Avec cette acquisition, Bolloré est en passe de s’emparer du terminal polyvalent du Pak. Il détient déjà un contrat de concession d’une durée de 25 ans pour l’exploitation du terminal à conteneurs du même port. Contrat que la multinationale a signé avec les autorités portuaires le 25 juillet dernier à Kribi. Reste maintenant à conclure les négociations avec le gouvernement camerounais devant définir les contours de la concession du terminal polyvalent. Mais comment va réagir Yaoundé? On en saura davantage dans les prochains jours.

Mais ce qu’on peut dire c’est que la manoeuvre ne sera pas facile. Car dans le sérail, certains contestent le droit à Necotrans d’inscrire parmi ses actifs le terminal polyvalent de Kribi en l’absence d’un contrat de concession. Des empoignes juridiques en perspectives… La réaction des autorités camerounaises est d’autant plus attendue que si cette situation était définitivement acquise, Bolloré aurait la main mise sur les deux ports les plus importants du pays.

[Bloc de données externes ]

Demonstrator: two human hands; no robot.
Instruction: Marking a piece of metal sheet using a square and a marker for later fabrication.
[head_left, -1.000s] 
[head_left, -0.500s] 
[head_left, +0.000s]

Le milliardaire français exploite déjà depuis 2005, le terminal à conteneurs du port autonome de Douala (Pad) à travers la société Douala International Terminal (DIT). L’homme d’affaires breton a d’ailleurs consolidé ses positions sur cette place portuaire en reprenant également les participations détenues par Necotrans, indique encore Les Echos.

Embarras

Cette situation de monopole, qui pourrait en plus se renforcer, inquiète depuis la Banque mondiale. Dans un rapport publié en début du mois d’avril, l’institution financière estime que le contrôle par cette multinationale du fret ferroviaire et des opérations portuaires pourrait contrarier les ambitions d’émergence du Cameroun. A la Banque mondiale, on est en effet convaincu que «des marchés plus concurrentiels favoriseraient des gains de productivité notamment en baissant les  coûts des facteurs de production».

L’institution de Bretton Woods conseille alors aux autorités camerounaises une «surveillance étroite et une régulation rigoureuse pour éviter des restrictions à la concurrence». Et même de «réguler les tarifs et le transport de marchandises pour s’assurer que les entreprises n’abusent pas de leur pouvoir de marché lorsqu’elles fixent les tarifs». Au sein du groupe Bolloré, il y a comme une volonté de dissimuler certains actifs acquis par le consortium conduit par le groupe. «Le terminal polyvalent de Kribi ne fait pas partie des actifs acquis par Bolloré. Les Echos s’est trompé», indique un officiel du groupe.

A la direction de la communication pour le Golfe de Guinée de Bolloré, on recommande de s’en tenir au communiqué de presse publié par Bolloré Africa Logistics. Sauf que ledit document ne se contente que de lister les actifs détenus par BAL et est muet sur les actifs repris par les autres membres du consortium. Car comme le rappelle le propre communiqué de BAL, «ce projet de reprise partielle validé par le tribunal de commerce de Paris, fait partie d’une offre conjointe globale visant à sauver une grande majorité des activités et des actifs du groupe Necotrans».

Et c’est précisément dans l’offre d’APCH que se trouve, selon Les Echos, le terminal polyvalent de Kribi. Lequel tombe sous le contrôle de Bolloré par le simple fait que c’est le milliardaire français qui dirige le consortium dans lequel tous ces actifs sont regroupés. Face à cette observation et à notre insistance, la direction de la communication pour le Golfe de Guinée du groupe Bolloré finit par indiquer que «pour le moment, il n’y a pas de position pour Kribi».